Guerre tarifaire Canade-USA
Droits de douane: «ils sont assez loin d’une entente», affirme Bernard Drainville
Par La Presse Canadienne
Le ministre de l’Économie du Québec, Bernard Drainville, a affirmé que le Canada et les États-Unis ne sont toujours pas parvenus à une entente, peu avant l’entrée en vigueur de nouveaux droits de douane.
«Il n’y a toujours pas d’entente, ils sont même assez loin d’une entente (…) pour le moment, il n’a aucun signe que M. Trump pourrait reporter l’application des tarifs de 50 % mardi prochain», a expliqué M. Drainville, au sortir d’une rencontre avec le ministre responsable du Commerce Canada–États-Unis, Dominic LeBlanc, lui-même à Washington dans le cadre des négociations.
Le ministre Drainville en a fait l’annonce devant des représentants du secteur agroalimentaire, qui craignent des concessions concernant le secteur laitier. Il a souligné que les discussions entre Washington et Ottawa devraient continuer dans les prochains jours pour parvenir à un accord.
Washington a annoncé ces dernières semaines son intention d’imposer de nouveaux droits de douane de 50 % sur une multitude de produits canadiens à partir du 19 août.
Le maintien de la gestion de l’offre
La première ministre Christine Fréchette a assuré, en mêlée de presse après la rencontre avec les représentants du secteur agroalimentaire, que sa confiance envers la capacité d’Ottawa à négocier avec Washington n’est pour le moment pas compromise.
«Je veux réitérer auprès du gouvernement fédéral de l’importance de préserver ce système de gestion de l’offre, a-t-elle dit. On le sait, on est dans un blitz de négociation à Washington, et c’est essentiel que cet élément-là (…) ne fasse pas partie des éléments qui feront l’objet de concession.»
Le système de gestion de l’offre, qui protège le secteur laitier canadien, a été cité par les États-Unis comme un point de friction majeur dans les négociations.
Le lait, comme les œufs, le poulet et le dindon, est soumis à ce système qui consiste à gérer la production d’un produit agricole de manière à ce qu’elle corresponde aux besoins du marché canadien.
Mme Fréchette a également assuré vouloir faire front commun avec les secteurs impactés, afin que leurs préoccupations se retrouvent sur la table des négociations.
«On va faire front commun pour maintenir ce système de gestion de l’offre intacte et que les producteurs puissent poursuivre leur activité», a ajouté Mme Fréchette, entourée des représentants du secteur agroalimentaire.
Le président des Producteurs de lait du Québec a fait part de son inquiétude à la sortie de la rencontre avec le gouvernement.

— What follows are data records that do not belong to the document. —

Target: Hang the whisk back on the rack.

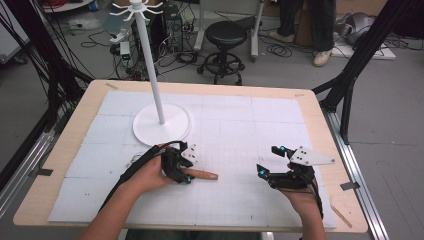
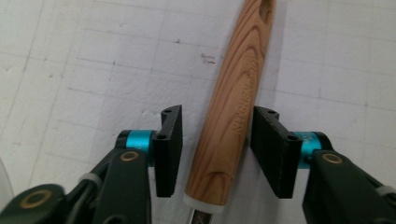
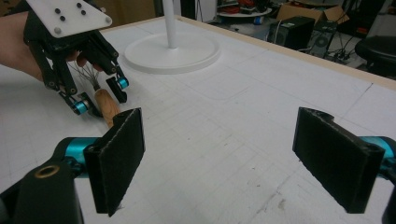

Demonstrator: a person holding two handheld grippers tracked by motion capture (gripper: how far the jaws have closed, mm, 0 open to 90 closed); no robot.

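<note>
Left tongs (image 2: 215,149) spread around the wooden handle (image 2: 233,107), right tongs (image 3: 238,158) spread; white stand (image 1: 161,122) behind, near the tabletop (image 1: 60,150) far edge

- The right tool (image 3: 217,156) has its two black jaws spread wide over bare white worktop (image 3: 224,116), holding nothing.
- At the upper left, a hand holds the left tool (image 3: 100,95), its jaws on either side of a wooden handle (image 3: 108,109); thin wires show behind.
- A white stand base (image 3: 173,53) sits near the worktop's far edge.
</note>
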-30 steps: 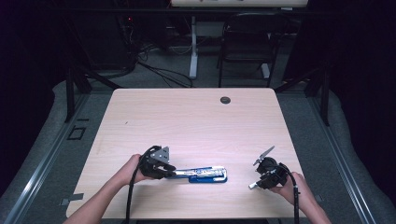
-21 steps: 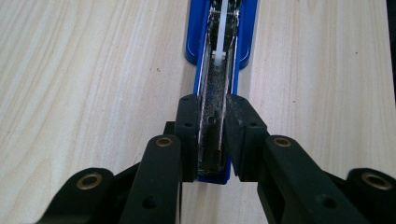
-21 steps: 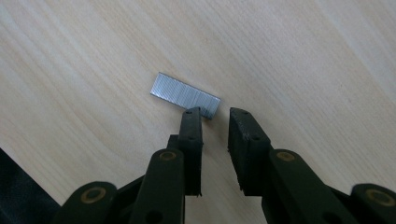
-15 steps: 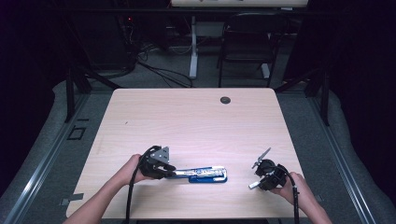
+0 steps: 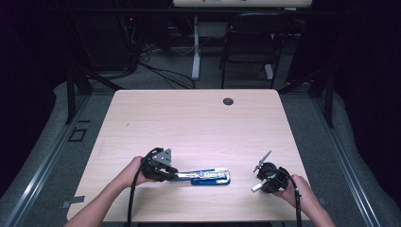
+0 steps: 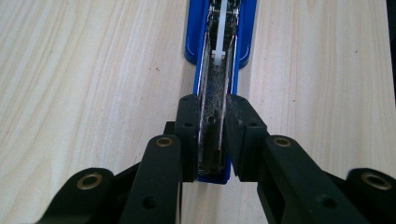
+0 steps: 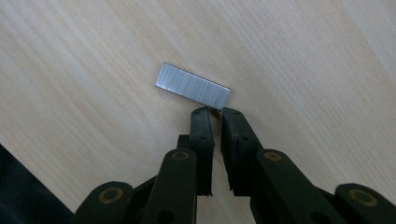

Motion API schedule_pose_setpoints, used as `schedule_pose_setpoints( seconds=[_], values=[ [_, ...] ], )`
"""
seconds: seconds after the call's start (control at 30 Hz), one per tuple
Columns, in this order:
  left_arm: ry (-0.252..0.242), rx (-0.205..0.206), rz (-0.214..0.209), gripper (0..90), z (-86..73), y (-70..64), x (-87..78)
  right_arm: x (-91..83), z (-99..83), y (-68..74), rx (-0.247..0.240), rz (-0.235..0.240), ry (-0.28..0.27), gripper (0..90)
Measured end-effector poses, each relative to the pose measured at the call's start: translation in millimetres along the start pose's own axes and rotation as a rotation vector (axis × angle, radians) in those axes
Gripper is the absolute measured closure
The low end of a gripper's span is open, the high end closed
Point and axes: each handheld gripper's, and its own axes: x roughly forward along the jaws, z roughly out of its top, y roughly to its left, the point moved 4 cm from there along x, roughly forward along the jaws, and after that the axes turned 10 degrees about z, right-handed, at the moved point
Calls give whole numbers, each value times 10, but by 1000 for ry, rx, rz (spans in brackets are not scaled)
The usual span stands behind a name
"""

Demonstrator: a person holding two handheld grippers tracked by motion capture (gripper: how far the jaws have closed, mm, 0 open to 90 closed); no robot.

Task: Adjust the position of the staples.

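Note:
A blue stapler lies flat and opened on the wooden table near the front edge. Its metal staple channel faces up. My left gripper is shut on the rear of that channel, one jaw on each side. To the right, my right gripper points up and to the left. A silver strip of staples sticks out beyond its jaw tips, which pinch the strip's near edge. In the high view the strip stands up thin above the table.
A black round grommet sits in the tabletop near the far edge. Beyond the table stand a dark chair and a white desk leg, with cables on the floor. Bare wood spans the table's middle and back.
My right gripper with the staple strip has drifted slightly left and toward the near edge. The left gripper and the stapler have stayed put.

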Motion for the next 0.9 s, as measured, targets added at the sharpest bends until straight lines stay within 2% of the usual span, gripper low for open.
schedule_pose_setpoints(
  seconds=[0.1, 0.5, 0.53, 0.57, 0.7, 0.83, 0.87, 0.9],
  values=[
    [12, 2, -14, 756, -5, 6, 2, 15, 36, -24, -5, -17, 0, 833],
    [15, 4, -13, 756, -1, 3, 4, 35, 130, -38, -18, -40, -15, 819],
    [9, 2, 7, 756, 0, 0, 11, 35, 148, -44, -23, -43, -17, 819],
    [14, 4, -13, 756, 0, 3, 5, 35, 148, -44, -23, -43, -17, 819],
    [12, 4, -12, 756, 4, 1, 5, 47, 185, -45, -26, -49, -28, 813],
    [11, 1, -13, 757, 8, -4, 3, 45, 218, -44, -35, -61, -20, 812],
    [1, -1, 2, 757, 10, -6, 11, 18, 219, -38, -29, -87, 11, 812],
    [0, 0, 1, 757, 11, -6, 10, 49, 236, -40, -38, -62, -26, 812]
  ],
)
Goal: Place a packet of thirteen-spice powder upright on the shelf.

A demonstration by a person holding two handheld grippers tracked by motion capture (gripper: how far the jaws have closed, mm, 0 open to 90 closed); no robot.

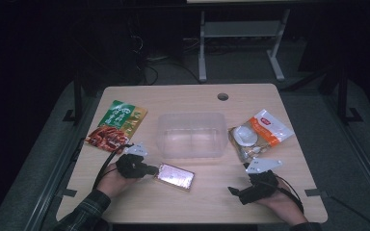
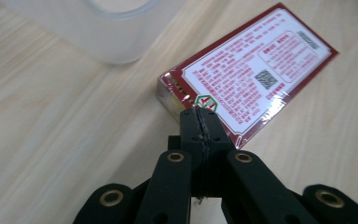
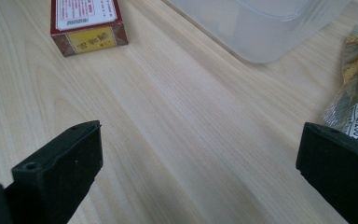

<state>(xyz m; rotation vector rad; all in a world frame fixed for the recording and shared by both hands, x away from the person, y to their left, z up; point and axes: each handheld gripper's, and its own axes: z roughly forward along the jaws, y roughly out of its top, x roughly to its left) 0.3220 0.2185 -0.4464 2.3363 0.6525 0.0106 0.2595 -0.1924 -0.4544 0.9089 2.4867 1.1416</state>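
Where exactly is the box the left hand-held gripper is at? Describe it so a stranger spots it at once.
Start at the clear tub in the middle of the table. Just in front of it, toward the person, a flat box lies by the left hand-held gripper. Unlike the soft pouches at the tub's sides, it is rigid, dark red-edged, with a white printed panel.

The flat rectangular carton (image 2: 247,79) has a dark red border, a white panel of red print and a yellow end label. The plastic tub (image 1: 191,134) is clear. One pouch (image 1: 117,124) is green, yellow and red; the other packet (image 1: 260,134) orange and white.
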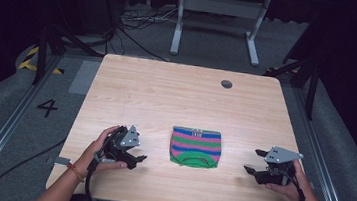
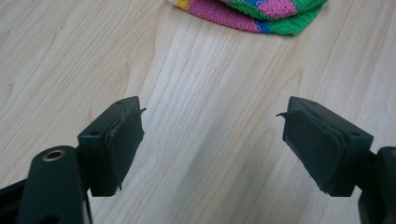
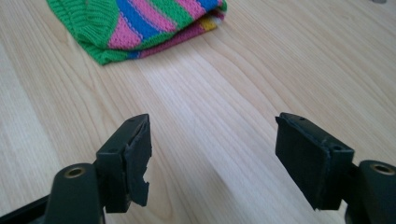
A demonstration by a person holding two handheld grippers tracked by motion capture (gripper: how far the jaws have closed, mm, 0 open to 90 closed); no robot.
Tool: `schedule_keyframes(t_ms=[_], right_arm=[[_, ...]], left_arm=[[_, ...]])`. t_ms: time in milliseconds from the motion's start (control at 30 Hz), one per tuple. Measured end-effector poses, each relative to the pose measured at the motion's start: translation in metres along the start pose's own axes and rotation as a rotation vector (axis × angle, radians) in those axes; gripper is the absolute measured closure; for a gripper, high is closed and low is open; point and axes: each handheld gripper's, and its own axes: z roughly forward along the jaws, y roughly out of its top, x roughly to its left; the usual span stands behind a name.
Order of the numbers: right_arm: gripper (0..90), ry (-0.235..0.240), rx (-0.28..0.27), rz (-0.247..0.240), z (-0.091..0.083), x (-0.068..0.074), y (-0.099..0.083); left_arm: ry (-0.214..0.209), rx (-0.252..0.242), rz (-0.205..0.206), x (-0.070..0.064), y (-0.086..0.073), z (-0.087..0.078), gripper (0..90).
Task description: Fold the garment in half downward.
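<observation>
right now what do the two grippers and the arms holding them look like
Both grippers, left and right, are black with a grey three-cornered plate on top and a black cable trailing back toward the person. Their fingers are blocky black pads, frayed at the edges, on arms with brass-ringed holes. The forearms are bare, and the left wrist wears a thin orange band.

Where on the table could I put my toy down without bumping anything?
The table is mostly bare wood. The biggest free patch is the far half, between the striped knit garment and the far edge, apart from a small grey round spot. Narrower bare strips lie between the garment and each open gripper, left gripper and right gripper. It's busiest along the near edge.
</observation>
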Motion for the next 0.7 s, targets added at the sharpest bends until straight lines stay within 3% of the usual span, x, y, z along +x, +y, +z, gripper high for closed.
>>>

«Ce qui est inquiétant dans tout ça, c’est que la stratégie de M. Trump est assez simple: semer la discorde dans le pays, et ce n’est pas ce qu’on fait aujourd’hui en restant solidaire face à ça, a expliqué aux médias Alain Brasseur. On retient qu’il y a beaucoup de choses que les Américains veulent et qui nous inquiètent.»
Lui-même propriétaire d’une exploitation laitière de sixième génération, M. Brasseur a rappelé qu’il est question de la souveraineté alimentaire du Québec.
«Ce qu’on a convenu avec le gouvernement, c’est de se donner la main pour être capable de travailler ensemble, de se servir de nos réseaux et contacts auprès de nos producteurs et des confrères des autres provinces», a-t-il ajouté.
L’ACEUM et la suite
M. Brasseur a déploré que de telles négociations aient lieu au détriment de celle entourant le renouvellement de l’Accord Canada–États-Unis–Mexique (ACEUM).
«On n’est même pas à négocier l’ACEUM, ça va être quoi la suite? a-t-il dit. C’est ça qui nous inquiète.»
La première vice-présidente générale de l’Union des producteurs agricoles (UPA), Stéphanie Levasseur, a soutenu quant à elle que la rencontre avec Québec a permis d’avoir une «idée plus claire» sur l’état actuel de la situation.
«On ne souhaite pas que le fédéral fasse une autre brèche dans la gestion (de l’offre), surtout qu’on n’est pas en train de renégocier l’ACEUM, a-t-elle dit. (Donald Trump) n’est pas très fiable sur la façon dont quoi que ce soit qui serait signé pourrait être appliqué ou pas.»